You can read reports finding that some insurance companies are in violation of the Affordable Care Act’s birth control benefit from the National Women’s Law Center here and the Kaiser Family Foundation here. You can read important perspectives from medical providers on the critical need for birth control access without barriers here from Deborah Nucatola, MD, senior director of medical services at Planned Parenthood Federation of America and Hal C. Lawrence, III, MD, FACOG, executive vice president/CEO of the American Congress of Obstetricians and Gynecologists (ACOG).

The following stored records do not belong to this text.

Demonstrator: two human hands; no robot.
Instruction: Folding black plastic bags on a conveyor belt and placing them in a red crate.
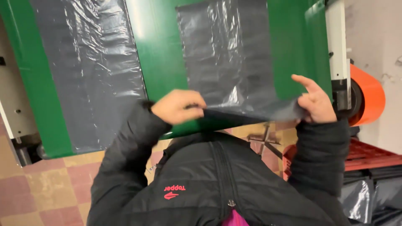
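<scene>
Nearest the camera is the person's black padded zip-up jacket [217, 184]. Just beyond it, the left hand [179, 106] is curled shut, pinching the near edge of a thin dark grey plastic bag [228, 54]. The right hand [315, 101] grips the same edge at its other corner, forefinger raised. The bag lies flat on a shiny green conveyor belt [161, 50], beside a second grey plastic bag [92, 62]. An orange roller [368, 98] sits at the right.

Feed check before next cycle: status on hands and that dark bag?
Left hand pinching near edge of grey plastic bag. Right hand gripping its other corner, forefinger raised. Bag lying on green conveyor belt, second bag beside it. Nothing in the way.
</scene>
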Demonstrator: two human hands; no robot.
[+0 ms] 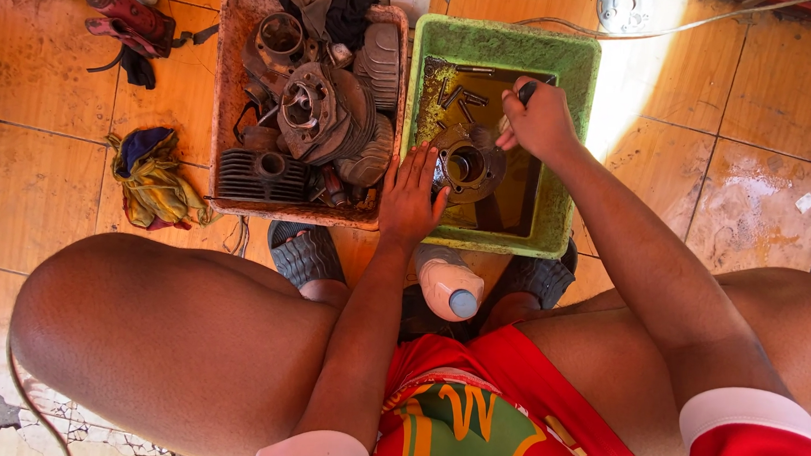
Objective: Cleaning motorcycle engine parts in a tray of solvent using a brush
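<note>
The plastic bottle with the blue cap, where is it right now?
In the head view, the plastic bottle stands on the floor between the person's legs, just below the green tub and beside the left hand.

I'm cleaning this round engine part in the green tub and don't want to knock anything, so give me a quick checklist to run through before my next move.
1. Left hand steadying the round metal part: ok, fingers rest on its edge.
2. Right hand gripping a tool: ok, it is closed on a dark handle; the working end is hidden.
3. Part sitting inside the green tub: ok, it lies in dark liquid.
4. Loose bolts clear of the hands: ok, they lie at the tub's far side.
5. Plastic bottle capped: ok, blue cap on, standing between the feet.
6. Liquid depth: cannot tell.
</note>
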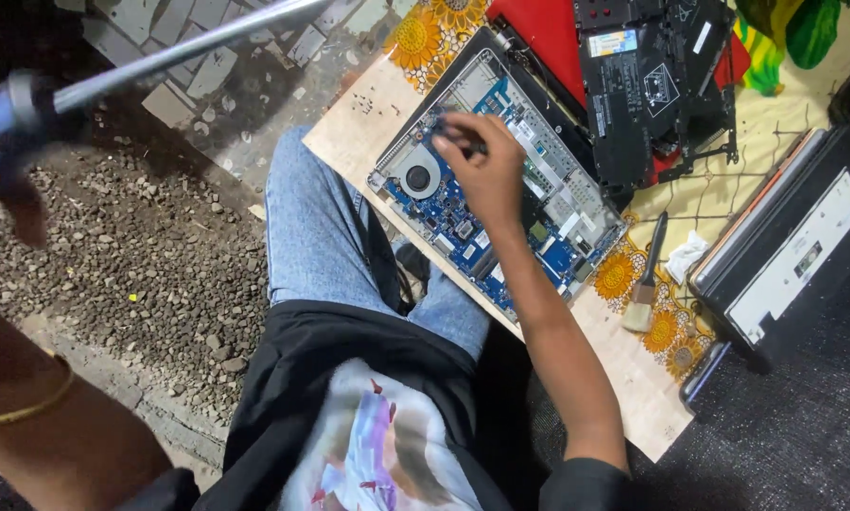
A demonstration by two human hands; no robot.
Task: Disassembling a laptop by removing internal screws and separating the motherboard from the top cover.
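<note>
While my right hand [481, 166] rests on the opened laptop [500, 189], its fingers are curled narrow over the upper left part of the blue board [463, 237]; whether they pinch anything I cannot tell. My left hand [4, 142] is raised well apart at the left, closed around the dark handle of a long metal rod [188, 43], blurred and close to the camera.

One laptop lies open, its silver tray tilted on a pale wooden board [623, 369] across my knees. Inside I count one round black fan [417, 177] at the near left corner, just left of my right hand. The blue board runs from the fan toward the right end, with small chips and silver patches on it.

One black cover [652, 76] lies past the far edge of the laptop, on a red sheet [548, 33]. One brush [647, 274] lies near the right edge of the wooden board, on a cloth [671, 331] printed with sunflowers. One flat dark device [784, 255] with a white strip sits right of the brush. Tiny screws [373, 104] dot the left corner of the wooden board; too small to count.
</note>
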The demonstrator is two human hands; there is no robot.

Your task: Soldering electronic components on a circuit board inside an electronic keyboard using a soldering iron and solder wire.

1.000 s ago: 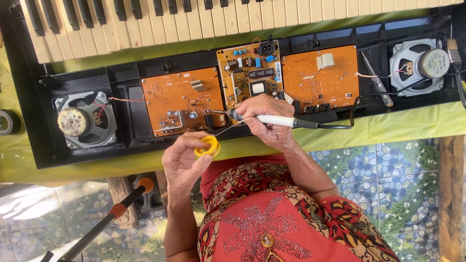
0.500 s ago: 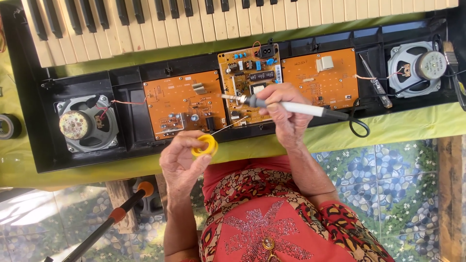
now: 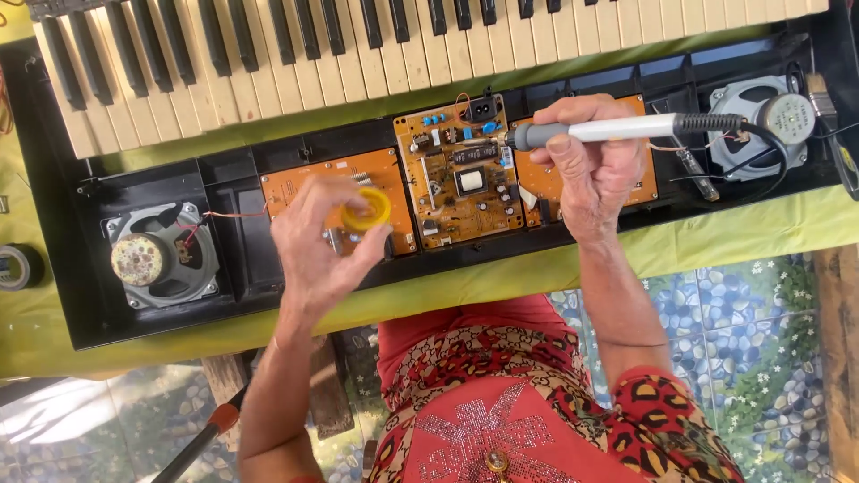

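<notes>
My left hand (image 3: 324, 241) holds a small yellow spool (image 3: 365, 211) over the left orange circuit board (image 3: 309, 183). My right hand (image 3: 591, 170) grips a white-handled soldering iron (image 3: 617, 131) lying level, its grey end pointing left at the edge of the middle circuit board (image 3: 461, 174). The iron's black cord (image 3: 769, 148) runs off to the right. Most of the right orange board (image 3: 646, 174) is hidden behind my right hand. All boards sit in the open black keyboard case (image 3: 233, 224).
Piano keys (image 3: 358, 45) run along the top. A round speaker (image 3: 161, 258) sits at the case's left end and another speaker (image 3: 769, 121) at the right. A tape roll (image 3: 20, 266) lies on the green cloth at left. An orange-and-black tool handle (image 3: 201, 440) shows below.
Both hands have risen toward the boards. The left hand carried the yellow spool up over the left board. The right hand lifted the iron higher and to the right.
</notes>
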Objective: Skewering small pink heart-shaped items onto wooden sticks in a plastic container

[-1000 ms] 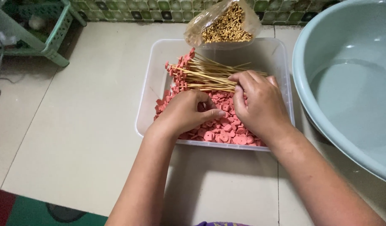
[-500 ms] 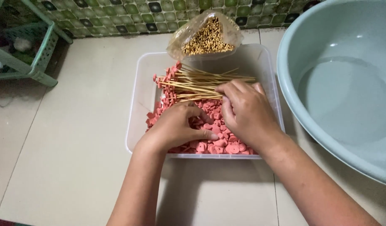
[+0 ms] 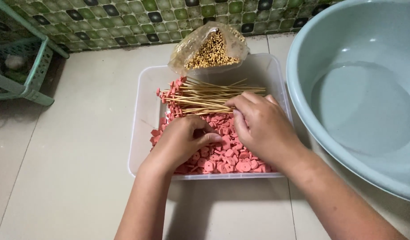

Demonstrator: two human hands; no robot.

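The left hand (image 3: pixel 182 142) lay curled over the pink sausage slices (image 3: pixel 222 153) in the clear plastic tub (image 3: pixel 140 133), thumb and fingers pinched on what looked like a single slice, while the right hand (image 3: pixel 260 129) closed loosely on the ends of the bamboo skewers (image 3: pixel 205 95) lying across the heap. A pointed skewer tip could prick a finger, or a slice might split if pierced off-centre. A bag of corn kernels (image 3: pixel 211 51) leaned at the tub's far rim, near a basin of water (image 3: pixel 356 102).

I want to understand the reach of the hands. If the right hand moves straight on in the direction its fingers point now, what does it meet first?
The right hand points up and left, so it would probably meet the bundle of wooden skewers first; its fingertips already seem to touch them.
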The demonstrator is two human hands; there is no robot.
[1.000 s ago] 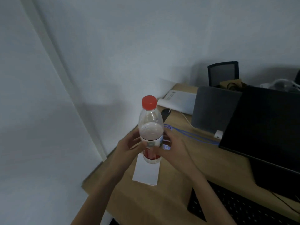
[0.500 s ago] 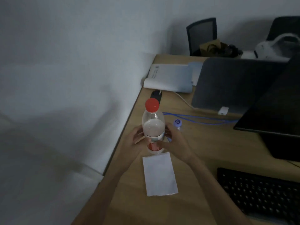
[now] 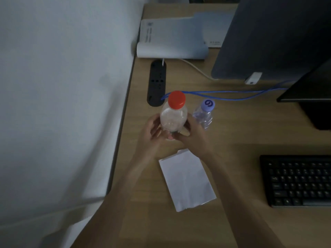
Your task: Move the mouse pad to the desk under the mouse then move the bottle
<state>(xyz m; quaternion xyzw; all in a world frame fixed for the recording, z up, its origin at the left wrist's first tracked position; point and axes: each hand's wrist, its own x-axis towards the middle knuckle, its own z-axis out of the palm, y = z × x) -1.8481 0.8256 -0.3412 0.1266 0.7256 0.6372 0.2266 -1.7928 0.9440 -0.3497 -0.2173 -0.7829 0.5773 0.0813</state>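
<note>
A clear plastic bottle (image 3: 173, 117) with a red cap stands upright near the left edge of the wooden desk (image 3: 241, 133). My left hand (image 3: 152, 135) wraps its left side and my right hand (image 3: 194, 138) wraps its right side, both around the lower body. Whether its base touches the desk is hidden by my fingers. A white rectangular sheet (image 3: 187, 179) lies flat on the desk just below my hands. No mouse is in view.
A second clear bottle with a purple cap (image 3: 204, 114) stands right beside my right hand. A black power strip (image 3: 156, 83), a blue cable (image 3: 232, 94), a white folder (image 3: 172, 40), monitors (image 3: 268, 36) and a black keyboard (image 3: 297, 181) surround the spot.
The view has tilted down and moved closer over the desk. The red-capped bottle stays in both hands, now seen more from above, with the white sheet further below it.
</note>
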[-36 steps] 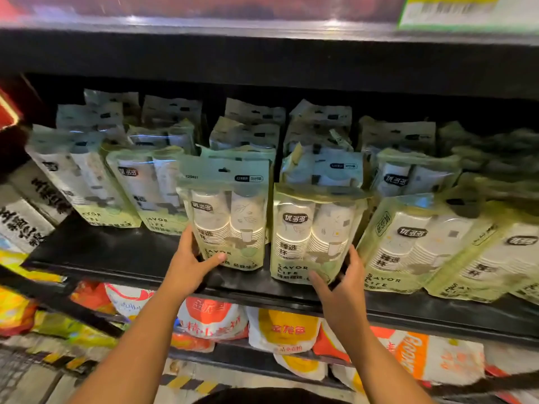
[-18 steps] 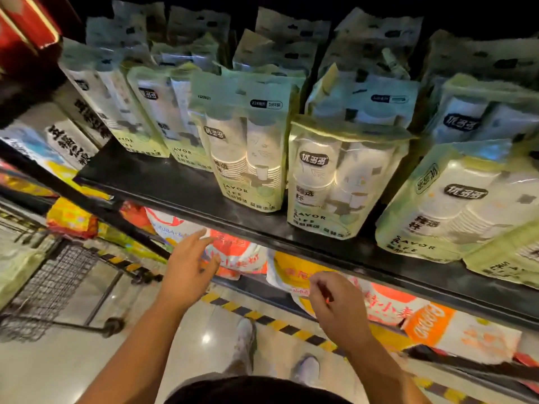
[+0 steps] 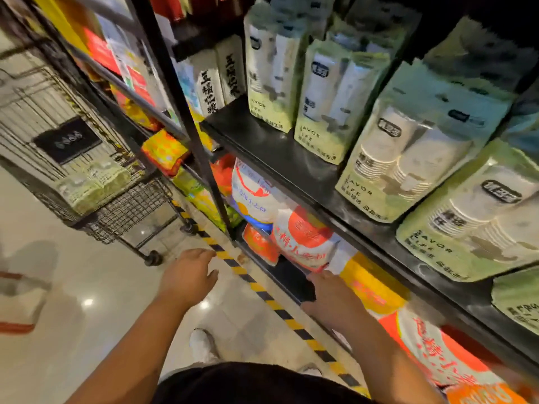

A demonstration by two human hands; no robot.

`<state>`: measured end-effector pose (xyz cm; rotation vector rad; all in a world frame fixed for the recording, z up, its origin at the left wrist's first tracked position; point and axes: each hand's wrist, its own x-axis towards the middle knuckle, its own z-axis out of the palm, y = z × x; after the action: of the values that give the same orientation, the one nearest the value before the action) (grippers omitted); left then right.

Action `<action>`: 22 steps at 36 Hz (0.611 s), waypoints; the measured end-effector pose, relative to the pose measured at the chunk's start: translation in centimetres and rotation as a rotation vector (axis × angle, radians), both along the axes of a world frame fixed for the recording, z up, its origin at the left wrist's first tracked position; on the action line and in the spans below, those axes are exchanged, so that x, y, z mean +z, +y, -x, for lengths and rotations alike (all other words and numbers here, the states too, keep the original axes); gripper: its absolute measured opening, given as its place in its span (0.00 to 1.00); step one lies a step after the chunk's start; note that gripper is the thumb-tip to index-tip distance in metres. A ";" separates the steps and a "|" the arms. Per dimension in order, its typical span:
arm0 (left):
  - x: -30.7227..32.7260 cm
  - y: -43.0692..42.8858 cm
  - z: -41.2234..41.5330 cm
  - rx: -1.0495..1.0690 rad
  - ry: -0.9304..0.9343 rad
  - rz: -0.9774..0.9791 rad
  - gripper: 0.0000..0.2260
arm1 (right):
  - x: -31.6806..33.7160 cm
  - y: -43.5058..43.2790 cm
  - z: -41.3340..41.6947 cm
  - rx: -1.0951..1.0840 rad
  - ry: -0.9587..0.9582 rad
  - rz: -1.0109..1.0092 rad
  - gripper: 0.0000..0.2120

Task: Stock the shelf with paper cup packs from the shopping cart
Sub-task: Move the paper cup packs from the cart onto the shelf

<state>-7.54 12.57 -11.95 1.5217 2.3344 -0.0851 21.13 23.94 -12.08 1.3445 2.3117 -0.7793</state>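
- While both hands are empty, the remaining paper cup packs (image 3: 93, 185) lie in the shopping cart (image 3: 128, 211), off to the left on the aisle floor; two green-and-white packs show through the wire, lying on their sides, one just beside the other
- Stocked packs (image 3: 408, 158) stand upright in rows on the black shelf (image 3: 280, 150) at upper right; front row leans slightly, with bare shelf board in front of the leftmost packs
- Step in hand, as judged: turning from shelf to cart to fetch the next packs
- To do it well: reach over the cart's rim rather than through the wire, take each pack by its body, not its thin top flap, and carry it upright so the printed face goes outward on the shelf; one pack per hand looks manageable
- Left hand (image 3: 189, 275): fingers spread loosely apart, palm down, holding nothing and touching nothing, in the air over the floor, pointed toward the cart but well apart from it
- Right hand (image 3: 329, 298): fingers relaxed, partly extended, holding nothing; it is in front of the lower shelf edge, near the orange-and-white bags (image 3: 303, 237); contact cannot be told from this view
- Yellow-and-black floor tape (image 3: 262, 293) runs along the shelf foot between the hands; view is motion-blurred
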 end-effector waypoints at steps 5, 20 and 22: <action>1.3 -2.3 6.4 0.087 -0.015 -0.031 0.22 | 1.5 -0.4 8.4 0.080 0.028 -0.023 0.32; 4.1 -10.8 29.1 0.408 0.044 -0.163 0.22 | 7.1 -3.8 35.5 0.286 0.042 0.000 0.29; 3.9 -12.0 30.6 0.452 0.027 -0.187 0.23 | 7.3 -3.7 37.8 0.306 0.038 -0.019 0.26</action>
<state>-38.13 0.61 -8.03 1.0324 2.7085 0.2317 -16.69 20.26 -4.79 0.9557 2.4795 -0.6897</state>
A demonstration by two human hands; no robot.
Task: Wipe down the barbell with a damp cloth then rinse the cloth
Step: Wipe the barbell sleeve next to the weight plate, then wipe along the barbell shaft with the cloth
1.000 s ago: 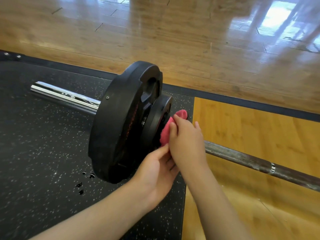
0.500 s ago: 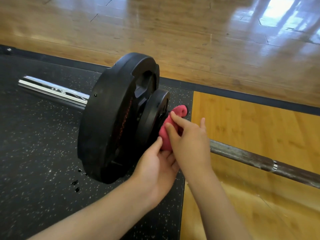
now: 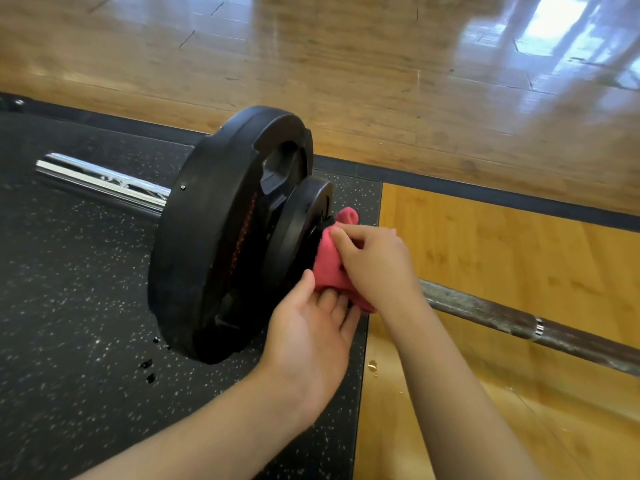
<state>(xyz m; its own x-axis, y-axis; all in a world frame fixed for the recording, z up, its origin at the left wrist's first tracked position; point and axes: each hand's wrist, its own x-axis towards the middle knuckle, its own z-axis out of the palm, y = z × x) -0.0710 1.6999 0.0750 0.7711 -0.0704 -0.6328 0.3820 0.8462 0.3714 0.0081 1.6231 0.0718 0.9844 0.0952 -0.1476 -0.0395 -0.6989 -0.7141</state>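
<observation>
Wiping near the collar, the small pink terry cloth (image 3: pixel 329 268) sits bunched against the inner face of the small black weight plate (image 3: pixel 304 220), where the dull grey steel barbell shaft (image 3: pixel 485 311) meets it; the cloth looks soft, limp and light, so it is likely best gathered in a wad and pressed on with the fingertips; the barbell, loaded with a large black rubber plate (image 3: pixel 207 244), is judged heavy and rigid and should stay put on the speckled black rubber mat (image 3: pixel 69 306). The right hand (image 3: pixel 377 265) has its fingers (image 3: pixel 349 237) curled and clamped on the top of the cloth; the left hand (image 3: pixel 311 330) lies palm-up beneath, fingers (image 3: pixel 332 306) fairly straight and slightly apart, touching the cloth's lower edge, thumb resting against it.
</observation>
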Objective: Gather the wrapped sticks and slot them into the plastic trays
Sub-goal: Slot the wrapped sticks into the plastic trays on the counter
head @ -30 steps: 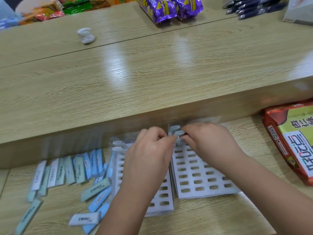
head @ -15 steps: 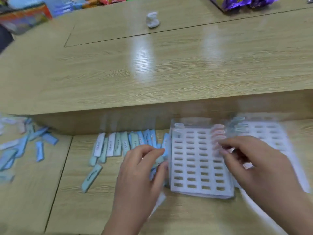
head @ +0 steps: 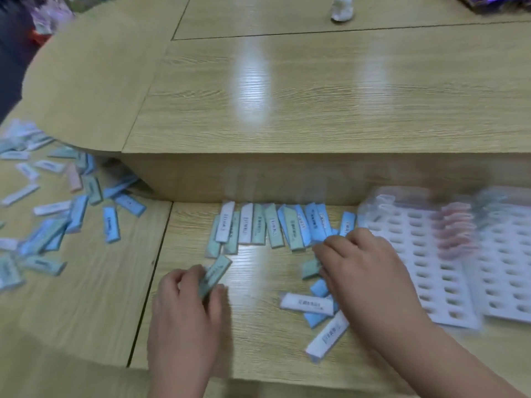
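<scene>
**At 7 o'clock on the lower desk, left hand (head: 186, 308) grips one stick**

Knuckles up, forearm coming in from the bottom edge, fingers and thumb curled round a teal wrapped stick (head: 216, 274) that slants toward 1 o'clock. At 4 o'clock the right hand (head: 365, 271) is palm down, fingers bent onto loose sticks (head: 311, 267). Its fingertips are blurred, so can't tell if it grasps any. Two white sticks (head: 307, 304) lie at 7 o'clock of that hand, partly under the wrist. A row of sticks (head: 273, 228) leans on the wooden step (head: 287, 173) at 12 o'clock of both hands. The plastic trays (head: 416, 268) sit at 3 o'clock, just beside the right hand, heavily motion-blurred. Some pink sticks (head: 457, 234) are slotted in their far rows, count unreadable. Scattered sticks (head: 57, 214) lie at 9 o'clock, some cut off by the left edge. A white lump (head: 342, 8) sits at 12 o'clock on the upper desk, clipped by the frame.
</scene>
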The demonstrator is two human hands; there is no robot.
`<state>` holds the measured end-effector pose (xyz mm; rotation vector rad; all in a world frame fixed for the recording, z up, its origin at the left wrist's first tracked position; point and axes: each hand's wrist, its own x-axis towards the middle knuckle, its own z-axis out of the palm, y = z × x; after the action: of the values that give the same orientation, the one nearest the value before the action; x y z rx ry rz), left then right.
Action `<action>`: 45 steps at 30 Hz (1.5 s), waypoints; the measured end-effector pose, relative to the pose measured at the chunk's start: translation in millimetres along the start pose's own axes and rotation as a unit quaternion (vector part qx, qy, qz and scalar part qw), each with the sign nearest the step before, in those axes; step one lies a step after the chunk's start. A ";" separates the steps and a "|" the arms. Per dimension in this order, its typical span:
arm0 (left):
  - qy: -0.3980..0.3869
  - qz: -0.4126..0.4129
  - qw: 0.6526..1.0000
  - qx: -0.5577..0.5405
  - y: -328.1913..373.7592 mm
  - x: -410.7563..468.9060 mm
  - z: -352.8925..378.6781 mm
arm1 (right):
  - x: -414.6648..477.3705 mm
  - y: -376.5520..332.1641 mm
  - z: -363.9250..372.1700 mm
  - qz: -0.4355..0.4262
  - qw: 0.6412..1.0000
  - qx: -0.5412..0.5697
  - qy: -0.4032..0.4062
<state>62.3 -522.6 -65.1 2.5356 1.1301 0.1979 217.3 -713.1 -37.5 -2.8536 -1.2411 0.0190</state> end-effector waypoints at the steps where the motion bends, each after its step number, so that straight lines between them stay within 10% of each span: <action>1: -0.009 -0.005 1.000 -0.003 -0.9 3.1 0.1 | 3.1 -1.1 1.2 0.001 1.000 -0.017 -0.012; 13: -0.052 -0.060 0.969 -0.235 25.3 19.2 -15.0 | 14.1 -1.6 -17.0 0.043 0.993 0.105 -0.035; 25: -0.157 0.147 0.928 -0.305 163.2 2.0 -16.5 | -73.3 94.9 -47.2 0.222 0.814 0.505 0.182; 45: -0.130 0.227 0.936 -0.235 299.2 -41.0 54.6 | -76.1 222.6 -5.1 0.215 0.818 0.507 0.169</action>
<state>256.3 -752.0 -2.7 2.2544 0.3300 0.2096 328.2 -920.6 -39.6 -1.9683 -0.2929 0.1310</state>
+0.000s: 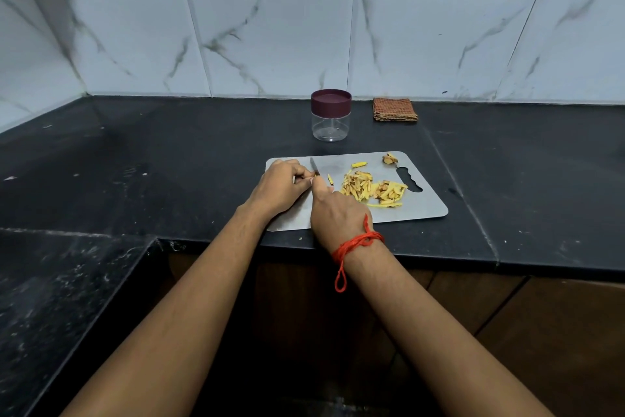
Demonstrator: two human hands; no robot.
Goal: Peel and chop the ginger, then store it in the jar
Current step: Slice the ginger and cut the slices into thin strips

Contraception is an economic driver for women:

  • Highlighting the fact that birth control is a top economic driver for women, in December 2014, Bloomberg Businessweek listed contraception as one of the most transformational developments in the business sector in the last 85 years.[1] 
  • A study of the long-term effects of access to contraception found that individuals born in the years immediately after the federal family planning programs started were less likely to live in poverty in childhood and adulthood.[2] 
  • Studies have found that access to contraception contributed significantly to more young women obtaining at least some college education and to more college-educated women pursuing advanced professional degrees.[3]
  • For all these reasons, the Centers for Disease Control and Prevention named family planning, including access to modern contraception, one of the 10 great public health achievements of the 20th century.[4] 


[1] Soller, Kurt. (2014, December 4). “The Birth Control Pill Advanced Women's Economic Freedom.” Businessweek. [Online]. http://www.bloomberg.com/bw/articles/2014-12-04/birth-control-pill-advanced-womens-economic-freedom.
[2] Bailey, Martha J., et al. (2014). “Do Family Planning Programs Decrease Poverty? Evidence from Public Census Data.” CESifo Economic Studies, 60(2), 312–337.
[3] Sonfield, Adam et al. (2013). The Social and Economic Benefits of Women’s Ability To Determine Whether and When to Have Children. New York: Guttmacher Institute
[4] CDC – Centers for Disease Control and Prevention. (1999, December 3). “Achievements in Public Health, 1900-1999: Family Planning.” MMWR, 48(47), 1073-1080.